Firstly it appears your DNA is not fixed or bulletproof. Some of the latest scientific findings have indicated that on the fly beneficial changes in DNA can be mediated by chemical action in the body. Also cancer is DNA that has undergone a change that cause cells to stop dividing. Thirdly Gene therapies are becoming a reality.

There are undoubtedly "inherited traits" and instinctive actions embedded in our DNA - many of them. You do not have to think to make your heart beat, every human population worldwide uses that same facial expressions for joy, frustration etc.

The fight/flight/freeze responses of the ancient brain structures are Genetically encoded to override the rational conscious mind.

Your question really is related to the rational and existential knowledge we have that we are an individual in our own skin - and it is not the same skin as the guy over there is wearing. Therefore "I exist", so we think.

When discussing selflessness in this context it is related to the "I", the "Me" and the "Mine" - this inner sense we have of ourselves as an (almost) fixed being in time.

It is a natural part of the human brain to tell stories or relate stories, even "weave" them into the context of our personal history and sense of self. This sense of self becomes quite fixed. In meditation we start unbinding those fixations as we see the fluidity of "self" through greater calmness, awareness and particularly "insight" or inner awareness.

We see that the contents of mind we cling to and call "I" or "me" are just passing phenomena. We see that we have agglomerated many ideas, thoughts and habits around "I" - to give a meaning, a structure to our sense of self in time - and to give us an anchor so we know where we are.

Meditation cuts through to the root of those anchors and cuts the lines holding us back from being who we really are - the meaning of religion by the way - "to hold back" - religio (Latin) "to tie back".

That's why Buddhism is not really a religion when you examine it carefully as it does not contain the core feature of other systems which all rely upon belief type faith as their bedrock.

Buddhism relies on personal experience.

As you meditate you will start to see through layers of accumulated junk thinking and habitual patterns with which you identify as "me". The more you shed the easier it becomes. The more you shed the more awake you will become to reality as it unfolds in each moment.

The "I", the self, is not fixed - it is a story we make up out of habit. When we stop making up stories and start deconstructing the ones we are trapped in through the practice of sitting meditation and the insight it brings we quickly can see the relativity of this "I" or "me" - how it changes according to our circumstances.

On a deeper level as one progresses on the path there is a point at which one triumphs over the genetically encoded chemistry that all this sense of self is based on. The fundamental drives to reproduce, the overwhelming fear that chemicals can produce by the simple trigger of a gland in our brain - these things are no longer our masters but subject to the same awareness as any other phenomenon. You can totally overcome selfishness. You will still experience emotions, frustrations, joy and pain but they will no longer be experienced as being you, just some more ever changing stuff going on in the dance of life.

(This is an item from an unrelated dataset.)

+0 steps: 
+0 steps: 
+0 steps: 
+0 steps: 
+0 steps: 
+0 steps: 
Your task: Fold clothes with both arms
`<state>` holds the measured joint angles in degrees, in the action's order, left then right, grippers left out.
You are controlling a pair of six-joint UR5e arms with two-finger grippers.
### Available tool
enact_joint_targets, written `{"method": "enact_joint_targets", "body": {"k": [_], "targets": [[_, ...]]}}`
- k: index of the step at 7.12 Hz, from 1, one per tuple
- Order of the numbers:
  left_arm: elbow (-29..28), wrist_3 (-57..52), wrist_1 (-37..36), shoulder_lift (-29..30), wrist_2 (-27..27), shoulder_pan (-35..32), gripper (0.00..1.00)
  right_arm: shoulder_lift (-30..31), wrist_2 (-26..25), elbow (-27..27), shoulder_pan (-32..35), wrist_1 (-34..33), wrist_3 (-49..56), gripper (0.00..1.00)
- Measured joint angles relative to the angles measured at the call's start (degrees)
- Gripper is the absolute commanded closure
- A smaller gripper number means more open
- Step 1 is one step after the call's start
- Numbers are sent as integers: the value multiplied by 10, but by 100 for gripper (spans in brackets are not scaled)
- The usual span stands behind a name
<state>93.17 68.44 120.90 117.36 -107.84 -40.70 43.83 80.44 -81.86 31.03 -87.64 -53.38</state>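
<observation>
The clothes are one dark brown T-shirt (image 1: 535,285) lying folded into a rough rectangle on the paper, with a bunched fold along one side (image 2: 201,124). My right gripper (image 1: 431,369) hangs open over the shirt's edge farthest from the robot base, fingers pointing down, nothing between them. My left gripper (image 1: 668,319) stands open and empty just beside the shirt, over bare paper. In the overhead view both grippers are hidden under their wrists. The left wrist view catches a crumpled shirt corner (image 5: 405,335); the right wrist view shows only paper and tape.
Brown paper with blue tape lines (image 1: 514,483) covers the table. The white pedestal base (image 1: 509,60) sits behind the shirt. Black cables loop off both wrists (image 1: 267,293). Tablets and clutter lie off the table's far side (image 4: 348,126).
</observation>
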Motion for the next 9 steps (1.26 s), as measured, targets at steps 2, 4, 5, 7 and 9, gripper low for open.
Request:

At the deepest level the Buddhist teaching of Anatman or "no-soul" / "no-self" says that we have no self-existing soul that passes from life to life. Everything in the universe arises in unison in a dance of energy and we are a part of that dance. The only thing standing between us and dancing with full abandon (and control) are the habits of our mind - including that very sticky one of "I, me and mine".

Letting go of ideas you may have cherished about yourself for a long time is therefore an essential part of the path - but this letting go can not be forced, only arrived at through experiential knowing that you can let go - because whatever you were clinging to or running from is merely a ghost.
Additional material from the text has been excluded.